The Craiglee winery still operates today

He became active in politics and was commissioner of several portfolios, including Education. As early as the 1850s, he argued for a National Education system. Quite possibly, it was his concern for education, together with his involvement with the Argus newspaper, that Dux of the College was awarded the Argus Prize, ‘a gift of the proprietors’.

It is because of his political activities that a street that runs from Collingwood to Fitzroy was named after him – Johnston Street. He had achieved all this and bought land in Sunbury to plant vines by the time young William came to Wesley. Although William did not take on viticulture, his brothers did and the winery prospered. Craiglee is still going today.

William clearly did well at school, having been awarded a book in 1869 inscribed ‘Special Prize for highest percentage of marks for classes 3, 4, 5 and 6’… in effect, Dux of the Junior School. It was titled The World of Ice, the Whaling Cruise of the Dolphin. Again in 1870, he was awarded Second Prize for English and Writing, a book on The Works of Flavius Josephus. Perhaps not surprisingly, the books are in excellent condition: it seems the dense texts might not have appealed to a young boy.

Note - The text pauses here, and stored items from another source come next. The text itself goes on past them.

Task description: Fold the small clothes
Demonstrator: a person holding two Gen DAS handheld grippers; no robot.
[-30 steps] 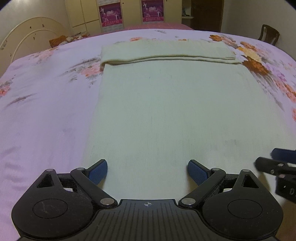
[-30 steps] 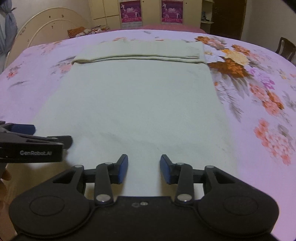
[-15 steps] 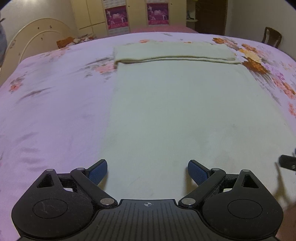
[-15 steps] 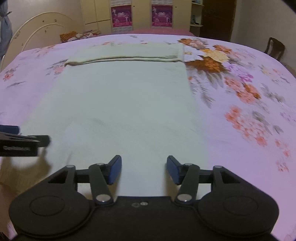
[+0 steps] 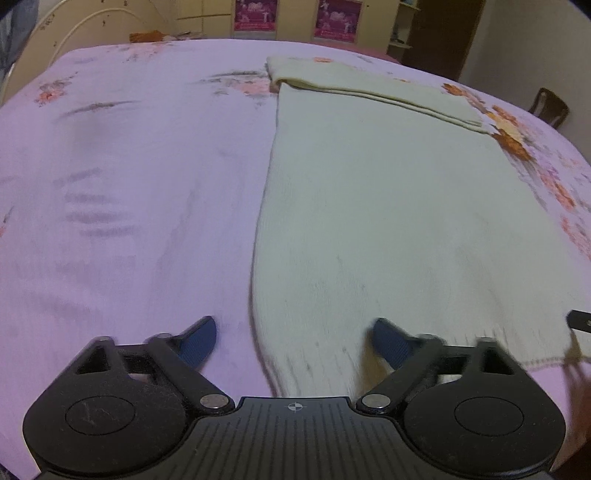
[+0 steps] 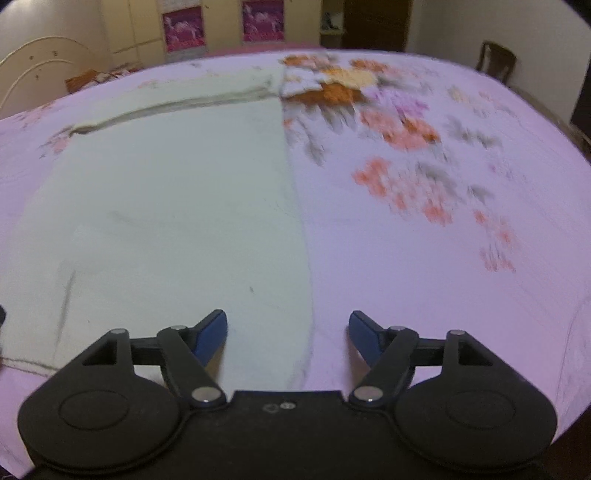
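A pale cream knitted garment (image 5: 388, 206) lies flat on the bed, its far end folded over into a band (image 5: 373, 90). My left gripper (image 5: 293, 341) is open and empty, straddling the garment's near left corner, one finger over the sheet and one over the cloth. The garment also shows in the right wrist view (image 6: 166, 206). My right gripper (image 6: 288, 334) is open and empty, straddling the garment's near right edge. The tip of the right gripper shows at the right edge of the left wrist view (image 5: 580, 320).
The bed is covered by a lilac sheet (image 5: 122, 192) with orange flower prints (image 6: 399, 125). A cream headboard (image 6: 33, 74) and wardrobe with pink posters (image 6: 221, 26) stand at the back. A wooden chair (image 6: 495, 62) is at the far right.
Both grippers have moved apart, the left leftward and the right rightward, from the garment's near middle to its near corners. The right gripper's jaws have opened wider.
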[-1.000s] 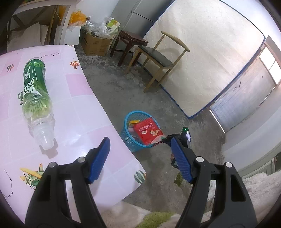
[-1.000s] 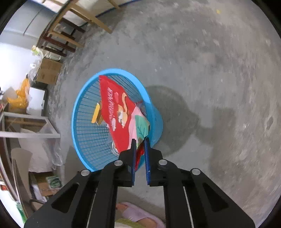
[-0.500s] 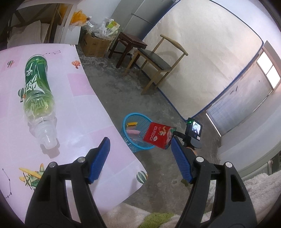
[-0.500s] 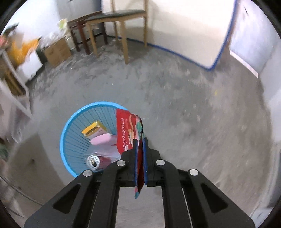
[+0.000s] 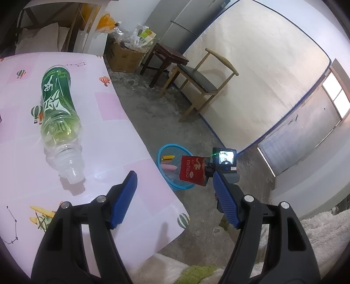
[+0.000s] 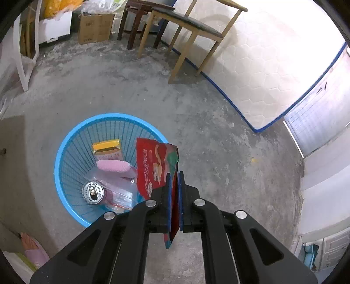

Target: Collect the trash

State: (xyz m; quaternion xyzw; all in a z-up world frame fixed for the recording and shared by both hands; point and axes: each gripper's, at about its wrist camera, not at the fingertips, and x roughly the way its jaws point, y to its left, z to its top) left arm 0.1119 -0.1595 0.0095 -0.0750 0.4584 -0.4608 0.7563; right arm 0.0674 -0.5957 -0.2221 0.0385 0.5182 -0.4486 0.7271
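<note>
A green-labelled plastic bottle [image 5: 58, 113] lies uncapped on the pink patterned table [image 5: 122, 139]. My left gripper [image 5: 174, 177] hovers open over the table's near corner, short of the bottle, with nothing between its fingers. On the floor beyond the table stands a blue mesh basket [image 6: 65, 144] holding a can [image 6: 93, 192], a yellow packet [image 6: 107, 149] and a pink item [image 6: 114, 167]. My right gripper [image 6: 174, 174] is shut on a red snack bag [image 6: 153, 168], which hangs above the basket's right rim. The left wrist view shows the same bag [image 5: 193, 170] held over the basket [image 5: 166, 150].
A wooden chair [image 6: 192, 19] and a dark stool [image 6: 135, 13] stand by a white mattress [image 6: 262, 65] leaning on the wall. A cardboard box [image 6: 94, 28] sits at the back. A foot in a pink slipper [image 6: 32, 249] is near the basket.
My right gripper has risen and rolled with the red bag, lifting it from lying across the basket to hanging over its right rim. The left gripper has stayed put.
</note>
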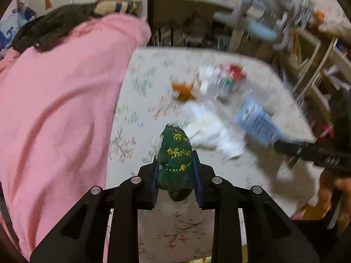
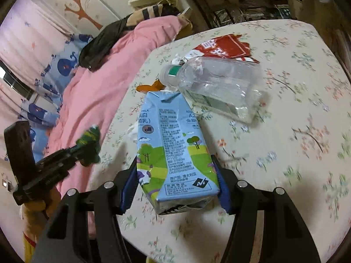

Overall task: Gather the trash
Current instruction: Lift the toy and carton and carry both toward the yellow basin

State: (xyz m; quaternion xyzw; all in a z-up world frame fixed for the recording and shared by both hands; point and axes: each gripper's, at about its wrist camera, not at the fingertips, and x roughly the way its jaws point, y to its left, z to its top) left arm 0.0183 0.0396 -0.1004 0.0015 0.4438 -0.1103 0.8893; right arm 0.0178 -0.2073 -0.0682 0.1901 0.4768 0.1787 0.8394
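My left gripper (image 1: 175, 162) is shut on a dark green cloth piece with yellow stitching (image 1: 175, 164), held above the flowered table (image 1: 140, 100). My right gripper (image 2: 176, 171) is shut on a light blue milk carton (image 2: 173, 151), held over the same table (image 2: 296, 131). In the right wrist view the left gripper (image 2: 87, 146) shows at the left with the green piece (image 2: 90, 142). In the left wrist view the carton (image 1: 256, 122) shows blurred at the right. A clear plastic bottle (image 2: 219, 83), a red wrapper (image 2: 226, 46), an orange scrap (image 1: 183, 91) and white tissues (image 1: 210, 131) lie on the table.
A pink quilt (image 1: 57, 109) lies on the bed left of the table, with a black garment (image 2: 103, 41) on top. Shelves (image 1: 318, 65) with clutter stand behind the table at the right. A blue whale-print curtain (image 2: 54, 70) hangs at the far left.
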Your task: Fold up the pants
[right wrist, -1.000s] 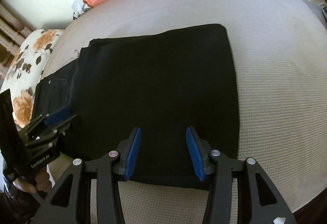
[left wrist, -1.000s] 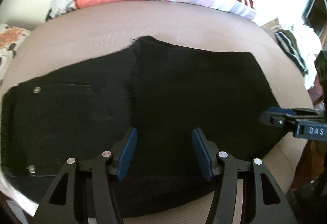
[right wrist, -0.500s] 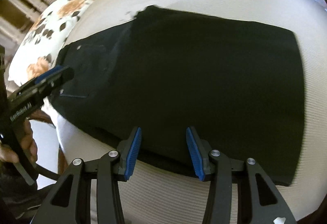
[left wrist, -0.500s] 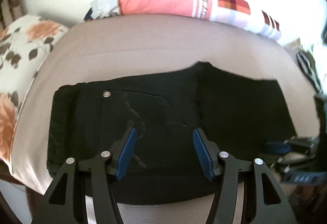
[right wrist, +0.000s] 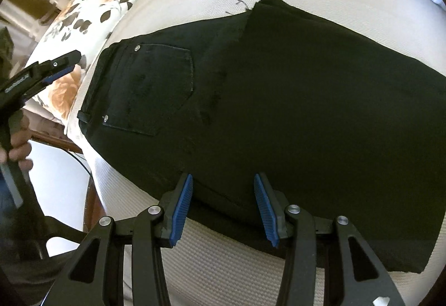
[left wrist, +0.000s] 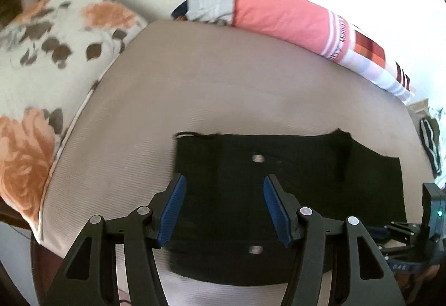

Special prize awarded in 1869 'for the highest percentage of marks for classes 3, 4, 5 and 6'

The bookplates themselves tell of an earlier Wesley history – the school motto is different. The Chronicle of 1925 records that Sapere Aude was used from the first Prospectus, but Sua Praemia Laudi was only used for Prize books from 1866 to 1875. It is a quote from the Roman poet Virgil in his book Aeneid I, and means ‘Merit has its own reward’, a fitting motto as a reward for excellence.

William left Wesley and went to study, gaining his Bachelor of Arts in 1876 followed by his MA and LLB. He remained very attached to his old school and was elected President of the first OWCA in 1882. Despite its well-attended social events, the Association was short-lived and disbanded after two years, to be revived 12 years later.

He had a successful career as a County Court judge, married Clara Wallace and had a family, living at Ballark in Toorak. His family were linked to many other notable families at the time, including the Wallaces and Clarks who were involved in racing and farming. He died at his home in 1919. Sadly, his first son died young, but his second son, also named William, became a doctor, serving with distinction in both world wars.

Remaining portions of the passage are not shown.